Lauren, this could be a very long answer! :) Briefly, however, the decision was made over many years. I was thinking about homeschooling before I even had children. God put people and resources in our path that caused my husband and me to investigate homeschooling as an alternative to traditional education. As time went on, we realized that we were not simply making a decision, we were responding to a call that God had placed on our lives. I frequently talk to moms who are considering homeschooling, and I always tell them to pray, pray, pray! It has to be something you know you are called to do. Also, you must be in agreement with your husband. It will not work if the two of you are not on the same page. I will also say that I do not regret a single moment of my journey as a homeschooling mom!

 8) How did the idea for your joint blog, Totally New Moms with Sue McRoberts and Arlene Pellicane come to fruition?

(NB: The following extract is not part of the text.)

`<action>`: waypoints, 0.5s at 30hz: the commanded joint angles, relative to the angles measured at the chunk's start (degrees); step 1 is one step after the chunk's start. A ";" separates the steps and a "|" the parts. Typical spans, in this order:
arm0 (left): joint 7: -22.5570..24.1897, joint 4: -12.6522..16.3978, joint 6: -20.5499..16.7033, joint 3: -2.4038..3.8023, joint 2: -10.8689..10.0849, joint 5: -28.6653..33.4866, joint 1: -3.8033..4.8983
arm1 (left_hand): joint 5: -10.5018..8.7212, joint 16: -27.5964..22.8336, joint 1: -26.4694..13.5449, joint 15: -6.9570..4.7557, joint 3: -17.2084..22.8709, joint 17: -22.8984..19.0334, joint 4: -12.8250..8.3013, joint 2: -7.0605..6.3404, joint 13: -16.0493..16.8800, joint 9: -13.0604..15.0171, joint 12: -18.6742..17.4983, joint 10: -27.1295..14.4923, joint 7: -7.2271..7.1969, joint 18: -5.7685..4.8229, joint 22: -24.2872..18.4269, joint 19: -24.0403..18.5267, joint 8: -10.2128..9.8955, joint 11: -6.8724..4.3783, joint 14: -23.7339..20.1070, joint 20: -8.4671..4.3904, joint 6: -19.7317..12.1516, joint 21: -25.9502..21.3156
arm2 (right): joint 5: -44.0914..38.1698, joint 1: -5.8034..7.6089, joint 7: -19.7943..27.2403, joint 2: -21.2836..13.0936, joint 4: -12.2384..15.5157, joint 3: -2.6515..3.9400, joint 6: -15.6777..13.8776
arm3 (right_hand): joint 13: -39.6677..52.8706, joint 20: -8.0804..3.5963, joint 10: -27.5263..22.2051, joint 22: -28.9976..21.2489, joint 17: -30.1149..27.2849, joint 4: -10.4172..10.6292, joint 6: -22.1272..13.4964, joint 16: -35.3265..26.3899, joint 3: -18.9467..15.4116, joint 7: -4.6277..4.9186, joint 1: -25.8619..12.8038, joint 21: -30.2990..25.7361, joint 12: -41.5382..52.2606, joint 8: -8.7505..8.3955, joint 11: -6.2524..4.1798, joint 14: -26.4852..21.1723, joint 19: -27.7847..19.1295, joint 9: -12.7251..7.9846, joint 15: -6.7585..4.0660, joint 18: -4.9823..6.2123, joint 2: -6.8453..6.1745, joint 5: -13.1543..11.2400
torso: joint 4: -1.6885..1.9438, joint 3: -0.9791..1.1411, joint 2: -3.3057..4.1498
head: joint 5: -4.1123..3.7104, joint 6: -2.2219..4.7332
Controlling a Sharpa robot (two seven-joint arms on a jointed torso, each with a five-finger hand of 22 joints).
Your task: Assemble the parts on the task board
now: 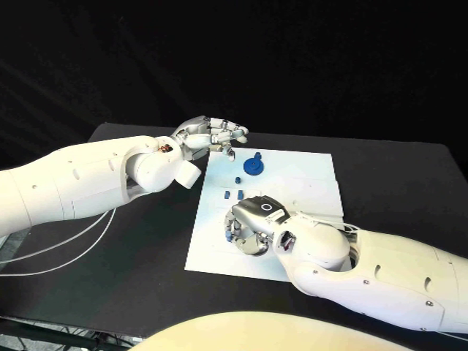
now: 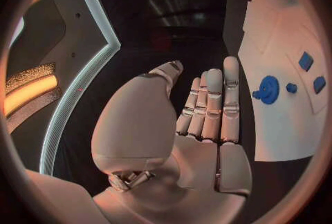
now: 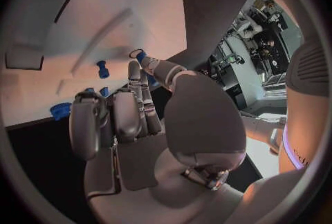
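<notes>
Over on the left, the left hand point(image 1: 210, 136) hangs above the far left corner of the task board point(image 1: 297, 191), and the left wrist view shows its fingers point(image 2: 214, 103) stretched straight and pressed side by side, the thumb set apart, nothing in its grasp. Just to the right of it, on the board's far side, sits the round blue part point(image 1: 254, 166), a disc with a knob standing out of it; the left wrist view has it close beside the fingertips but clear of them, with a small blue peg point(image 2: 291, 88) right next to it and two blue blocks point(image 2: 306, 61) a little further along the board. Moving toward the middle, a small blue piece point(image 1: 238, 180) sits alone on the white plate, and just nearer the robot two more little blue pieces point(image 1: 232, 194) lie side by side. Now to the right: the right hand point(image 1: 253, 224) is down low over the near middle of the board, fingers curled in. The right wrist view shows the thumb and a fingertip closed together on a small blue part point(image 3: 141, 56), pinching it, while the other fingers point(image 3: 123, 113) fold in beside the palm. Another blue peg point(image 3: 102, 69) stands on the board just past those fingers.
</notes>
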 commanded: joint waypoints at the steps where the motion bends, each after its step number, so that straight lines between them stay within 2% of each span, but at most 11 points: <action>1: 0.25 0.12 0.95 0.03 0.06 0.10 0.04 | -0.02 0.33 0.43 0.02 -0.25 -0.08 0.27 0.05 0.04 -0.01 0.21 -0.34 0.99 0.81 -0.06 0.23 0.36 -0.17 -0.49 -0.02 0.23 -0.40 | -0.29 -0.06 -0.54 -0.23 0.20 -0.01 -2.25 | 0.20 -0.32 0.73 6.61 0.51 -0.08 0.62 0.50 0.25 -0.12 -0.23 0.42 0.49 0.41 -0.09 1.31 0.20 0.24 -0.53 -0.75 0.72 -0.02 | -0.03 0.01 0.00 | -0.01 0.07; 15: 0.20 0.12 0.96 0.03 0.03 0.08 0.04 | -0.02 0.33 0.43 0.02 -0.25 -0.08 0.27 0.05 0.04 -0.01 0.21 -0.34 0.99 0.81 -0.06 0.23 0.36 -0.17 -0.49 -0.02 0.23 -0.40 | 0.01 -0.06 -1.53 -0.90 0.02 -0.01 -1.96 | 0.32 -0.39 0.84 6.70 0.75 -0.08 0.76 0.69 0.16 -0.17 -0.31 0.50 0.58 0.50 -0.15 1.37 0.26 0.34 -0.60 -0.78 0.72 0.00 | 0.01 -0.05 0.00 | -0.03 0.08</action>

This was a God thing. I am a sporadic blogger at best, but blogging is something that I enjoy doing, and I think it’s a great ministry. Teaming up with Sue gave me an incentive because I really wanted to help her give her own ministry and book more exposure. Then God brought Arlene in through an email she sent me. We each have different areas of expertise, but we have the same heart for Jesus. I believe that our blog will be a great place for moms to find the information they need.

 9) If there was one piece of advice you could give to an expectant mother (new or experienced), what would it be and why would this be important for her to hear?

 Your daily time with the Lord, whether you have five minutes or fifty, is something that must be highest priority. Moms tend to put this off and many times believe that it just doesn’t matter. But your relationship with Jesus makes the biggest difference in your life and in your parenting! Author Anne Ortlund said that you can soak yourself in His Word if you really want to! Put verses up around the house. Keep a Bible under the sink in the bathroom so you can read from it while your little one plays in the tub. Focus on Him and make your constant prayer, “Lord, teach me to love you.” He is faithful, and He will do it. And you must pray for your child. God knows your child’s needs much better than you do. He also knows His plan and purpose for your child’s life. Leading our children in the way He has for them is their only assurance of being truly fulfilled. Some people look all their lives for that “something” that is missing. They are looking for Jesus. As moms, we have the amazing opportunity to point our children to the Savior, Jesus Christ. That should be our goal every day. In order to do that successfully, we must be sure that our hearts are pointed to His.